The 2% create a problem for HR: an employee who successfully completes a PIP is an employee who proved the PIP was unnecessary, which raises questions about why the PIP was issued, which raises questions about the manager who requested it, which raises questions that HR would rather not document. The successful PIP completion is, paradoxically, the outcome nobody planned for.

The Manager’s Experience

The manager who issues a PIP experiences something that the HR process does not acknowledge: guilt.

The manager requested the PIP. The manager may have been right to request it — the employee may genuinely be underperforming, or the relationship may be beyond repair, or the team may be suffering. The PIP may be the correct action. The manager still feels guilty, because the manager is conducting weekly “support” meetings with a person whose termination they initiated, using a vocabulary of development and improvement that both parties know is fiction.

The weekly check-in follows a script:

  1. Manager asks about progress on success criteria
  2. Employee reports progress (real or performed)
  3. Manager provides “feedback” (documented for the file)
  4. Both parties avoid acknowledging what is happening
  5. Manager writes up the check-in notes for HR
  6. Manager goes home and does not sleep well

The manager who does not feel guilty is a manager who should probably be on a PIP themselves. The manager who feels too guilty cancels the PIP, which creates a different HR problem. The manager who feels exactly the right amount of guilt completes the process, which is what HR designed it for.

The Alternative

The alternative to the PIP is the honest conversation: “This isn’t working. For you or for us. Let’s figure out a transition that works for both of us.”

This conversation is faster, kinder, more honest, and almost never happens — because it is not legally defensible. A company that says “this isn’t working” and terminates employment without a PIP is a company that, in many jurisdictions, has not demonstrated due process. The PIP exists because employment law requires documentation of fair treatment, and the PIP is the documentation. The ninety days of performance theatre are the price of legal compliance.

Some companies — typically smaller ones, or ones run by CEOs who tell the monkey joke — replace the PIP with a generous severance package and an honest conversation. “We’re going to let you go. Here’s six months of salary. We’ll give you a good reference. Take the time to find something better.” This costs more money and less dignity. It is faster for the company, better for the employee, and impossible to implement at scale because HR cannot write a policy that says “just be honest and pay them” — HR can only write a policy that documents a process.

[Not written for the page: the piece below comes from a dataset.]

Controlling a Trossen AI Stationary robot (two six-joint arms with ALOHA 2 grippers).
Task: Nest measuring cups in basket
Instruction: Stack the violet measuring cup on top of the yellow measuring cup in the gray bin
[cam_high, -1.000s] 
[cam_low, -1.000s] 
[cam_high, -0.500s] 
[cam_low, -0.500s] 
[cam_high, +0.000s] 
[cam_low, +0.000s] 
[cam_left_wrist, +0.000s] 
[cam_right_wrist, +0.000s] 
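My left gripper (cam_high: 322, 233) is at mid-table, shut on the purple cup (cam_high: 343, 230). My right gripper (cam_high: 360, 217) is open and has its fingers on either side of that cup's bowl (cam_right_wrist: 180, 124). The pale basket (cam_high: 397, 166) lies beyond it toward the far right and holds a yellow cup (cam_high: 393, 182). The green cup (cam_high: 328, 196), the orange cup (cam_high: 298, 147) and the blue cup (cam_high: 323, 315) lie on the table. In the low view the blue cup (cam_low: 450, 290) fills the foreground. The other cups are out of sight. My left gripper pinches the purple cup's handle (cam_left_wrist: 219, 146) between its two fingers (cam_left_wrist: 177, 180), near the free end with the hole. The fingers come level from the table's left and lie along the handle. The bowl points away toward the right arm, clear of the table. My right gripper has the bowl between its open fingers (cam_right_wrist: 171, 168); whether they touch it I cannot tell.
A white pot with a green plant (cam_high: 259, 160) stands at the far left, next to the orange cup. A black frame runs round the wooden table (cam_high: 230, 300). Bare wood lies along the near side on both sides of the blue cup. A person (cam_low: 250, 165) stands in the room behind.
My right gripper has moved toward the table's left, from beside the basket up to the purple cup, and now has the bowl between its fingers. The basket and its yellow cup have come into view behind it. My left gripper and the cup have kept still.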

The PIP is not cruel. The PIP is bureaucratic. These produce similar outcomes through different mechanisms.

The Lizard’s Version

The Lizard does not issue PIPs. The Lizard does not manage employees. The Lizard manages code.

When code underperforms, the Lizard does not issue a Performance Improvement Plan for the code. The Lizard does not schedule weekly check-ins with the code. The Lizard does not document the code’s deficiencies in a format that would withstand legal review. The Lizard deletes the code and writes better code. The process takes an afternoon. No feelings are involved. No documentation is required. No one says “we wish the code all the best.”

This is not a valid comparison. People are not code. People have mortgages, families, identities attached to their work, and legal protections that code does not have. The Lizard’s approach cannot be applied to humans.

But the Lizard’s approach — identify the problem, act honestly, resolve it quickly — is what every participant in the PIP process secretly wishes was happening. The manager wishes they could just say “this isn’t working.” The employee wishes they could just hear it. HR wishes the law didn’t require ninety days of documentation. Everyone wishes the process were shorter, more honest, and less theatrical.

The process is not shorter, more honest, or less theatrical, because the process was not designed for the participants. It was designed for the file.